Dans La Trahison, la torture n'est présente que sous forme d'allusion dans un dialogue. Avec Les Harkis, Philippe Faucon attaque le sujet de front : des Français torturent des Algériens ; des Algériens torturent d'autres Algériens… et si ce n'est pas le sujet de son film, Faucon ajoute que « la torture a été pratiquée aussi par certains éléments du FLN ». Autant de scènes, puissantes et pudiques, tournées à juste distance, à tel point que la barbarie devient une évidence. « Ces séquences posent des questions de sens, précise le cinéaste. Que s'agit-il de dire ? Et comment le dire ou le montrer ? Il ne s'agit pas d'occulter ou de minimiser les violences générées par la guerre d'Algérie, elles y ont été très présentes. Mais il s'agit encore moins de faire de ces violences un spectacle, une démonstration d'effets spéciaux, quelque chose de l'ordre de l'hypnose consumériste ou de la fascination trouble.

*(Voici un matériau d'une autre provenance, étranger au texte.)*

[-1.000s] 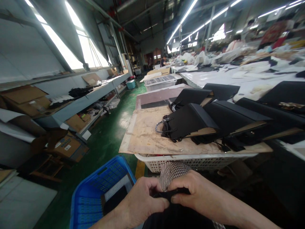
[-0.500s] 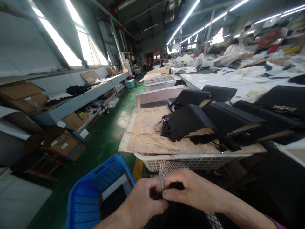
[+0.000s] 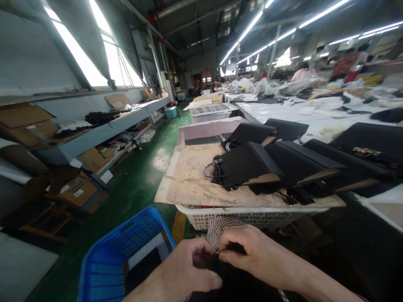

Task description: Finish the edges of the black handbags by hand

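At the bottom of the head view my left hand [image 3: 184,270] and my right hand [image 3: 252,253] meet over a black piece of material [image 3: 234,285] lying against a checked cloth [image 3: 218,228]. Both hands are closed, fingertips pinching the top edge of the black piece. What lies lower on my lap is out of view. Just beyond my hands, several black handbags [image 3: 248,165] lie in a row on a stained board [image 3: 189,178] that rests on a white plastic crate [image 3: 252,216].
A blue plastic basket [image 3: 126,256] with dark pieces inside stands at my lower left on the green floor [image 3: 141,176]. Long shelves [image 3: 103,130] with cardboard boxes run along the left wall. Cluttered work tables [image 3: 299,109] and other people fill the right and far end.
My hands have stayed together on the black piece, the right fingers shifting slightly left along its edge. The view has tilted a little, so the basket and bags sit lower and further left.
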Demonstrator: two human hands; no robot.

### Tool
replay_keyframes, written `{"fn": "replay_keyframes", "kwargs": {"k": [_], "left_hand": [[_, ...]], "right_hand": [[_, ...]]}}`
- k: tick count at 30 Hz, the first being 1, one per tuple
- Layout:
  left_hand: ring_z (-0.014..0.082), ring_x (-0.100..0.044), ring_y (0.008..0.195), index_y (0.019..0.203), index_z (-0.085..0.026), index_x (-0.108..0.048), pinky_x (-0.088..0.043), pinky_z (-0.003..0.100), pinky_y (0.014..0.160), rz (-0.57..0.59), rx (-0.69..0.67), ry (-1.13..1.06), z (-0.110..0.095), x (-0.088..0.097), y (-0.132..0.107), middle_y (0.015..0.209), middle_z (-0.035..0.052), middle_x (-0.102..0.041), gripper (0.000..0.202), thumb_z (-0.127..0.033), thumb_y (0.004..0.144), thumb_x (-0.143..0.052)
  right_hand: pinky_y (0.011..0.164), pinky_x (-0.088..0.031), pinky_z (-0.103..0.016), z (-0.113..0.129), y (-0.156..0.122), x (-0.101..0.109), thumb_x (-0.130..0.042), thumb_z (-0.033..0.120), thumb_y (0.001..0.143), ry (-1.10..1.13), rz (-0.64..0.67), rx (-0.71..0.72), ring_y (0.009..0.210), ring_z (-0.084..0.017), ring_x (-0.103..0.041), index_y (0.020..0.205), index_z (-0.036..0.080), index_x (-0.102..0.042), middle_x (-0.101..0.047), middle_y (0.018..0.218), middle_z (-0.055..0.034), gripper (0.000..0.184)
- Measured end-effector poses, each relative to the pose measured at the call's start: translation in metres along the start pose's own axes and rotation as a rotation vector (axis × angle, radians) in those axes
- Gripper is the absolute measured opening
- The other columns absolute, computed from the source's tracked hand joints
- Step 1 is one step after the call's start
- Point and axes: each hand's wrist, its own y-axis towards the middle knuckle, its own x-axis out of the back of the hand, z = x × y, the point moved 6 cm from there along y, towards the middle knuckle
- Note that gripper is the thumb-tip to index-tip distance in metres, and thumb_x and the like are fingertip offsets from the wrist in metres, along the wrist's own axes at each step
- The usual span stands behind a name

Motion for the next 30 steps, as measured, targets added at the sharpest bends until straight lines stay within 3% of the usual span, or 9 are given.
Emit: {"fn": "replay_keyframes", "kwargs": {"k": [5,9,18,23,30], "left_hand": [[0.0161,-0.059,0.078,0.085,-0.016,-0.067,-0.042,0.027,0.073,-0.056,-0.056,-0.132,0.0,0.016,-0.004,0.083,0.0006,-0.067,0.031,-0.026,0.06,-0.08],[0.0169,-0.06,0.077,0.085,-0.016,-0.067,-0.044,0.028,0.073,-0.08,-0.05,-0.183,0.007,0.023,-0.003,0.083,0.0015,-0.068,0.033,-0.033,0.062,-0.082],[0.0156,-0.06,0.076,0.089,-0.016,-0.071,-0.045,0.026,0.073,-0.093,-0.067,-0.193,0.009,0.028,-0.001,0.082,0.0011,-0.068,0.033,-0.036,0.067,-0.084],[0.0132,-0.056,0.072,0.09,-0.015,-0.072,-0.042,0.024,0.07,-0.079,-0.055,-0.118,0.006,0.027,0.002,0.08,0.0007,-0.067,0.028,-0.036,0.073,-0.078],[0.011,-0.043,0.06,0.072,-0.014,-0.063,-0.032,0.023,0.056,-0.239,-0.068,0.1,-0.006,0.024,0.006,0.061,-0.0034,-0.053,0.008,-0.022,0.072,-0.062]], "right_hand": [[0.068,-0.04,-0.024,-0.005,0.002,0.005,-0.06,0.018,0.088,0.068,0.072,-0.022,0.073,-0.014,-0.061,0.092,0.025,-0.074,-0.072,0.081,0.0054,0.017],[0.06,-0.037,-0.024,-0.011,0.004,0.002,-0.055,0.018,0.089,0.124,0.114,-0.09,0.068,-0.014,-0.058,0.09,0.025,-0.074,-0.07,0.076,0.0059,0.021],[0.058,-0.037,-0.023,-0.016,0.008,-0.002,-0.056,0.022,0.092,0.169,0.101,-0.118,0.069,-0.013,-0.058,0.085,0.026,-0.073,-0.069,0.074,0.0073,0.019],[0.055,-0.036,-0.021,-0.015,0.004,0.0,-0.057,0.025,0.092,0.154,0.071,-0.112,0.062,-0.011,-0.054,0.083,0.026,-0.073,-0.062,0.066,0.0076,0.019],[0.06,-0.036,-0.021,-0.006,0.003,-0.001,-0.056,0.018,0.09,0.139,-0.002,-0.065,0.063,-0.01,-0.054,0.079,0.025,-0.073,-0.062,0.066,0.0084,0.021]]}}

Il s'agit au contraire d'évoquer des comportements générés par le fait d'une guerre contemporaine qui fut particulièrement révélatrice de multiples parts sombres de l'humain. »
L'Algérie, en effet, ne représente en rien une exception. D'Abou Ghraib en Irak à Izioum en Ukraine, aucune armée ne trimballe pas dans la postérité le boulet de ses crimes… Or la torture aura constitué un élément particulièrement central dans la mise en récit de la guerre d'Algérie : « L'Algérie a révélé que nous pouvions nous aussi avoir des pratiques que jusque-là on associait plutôt à d'autres, à la Gestapo ou à un vieux fond de brutalité propre aux Allemands, poursuit Philippe Faucon. Ces pratiques, nous en avions nous-mêmes été les victimes peu de temps auparavant et il n'était pas imaginable que nous puissions les reproduire. » La torture révèle aussi la nature de cette filmographie : vaste et secrète ; indispensable et dérangeante. Ces films ressemblent à cette guerre. Ils sont nos miroirs. Ni flatteurs, ni sévères, leurs reflets renvoient les Français vers un épisode de leur passé, mais aussi vers une facette de leur identité.
Entre La Trahison et Les Harkis, Philippe Faucon a tourné plusieurs films contemporains. Parmi eux, La Désintégration retraçait le parcours d'un jeune français d'origine maghrébine vers le djihadisme. Dans Fatima, il suivait une femme émigrée qui peine à apprendre le français tandis que ses deux filles parlent difficilement l'arabe. Le cinéaste ne sépare pas ces travaux-là de ses reconstitutions historiques : « Des questions qui traversent des films comme 'La Trahison' ou 'La Désintégration sont, à travers les deux époques, tout à fait en miroir. Dans 'La Trahison', l'un des jeunes Algériens impliqué côté français dit qu'il veut être considéré comme un « Français total ». Une question qui est aussi à l'oeuvre dans 'La Désintégration'. »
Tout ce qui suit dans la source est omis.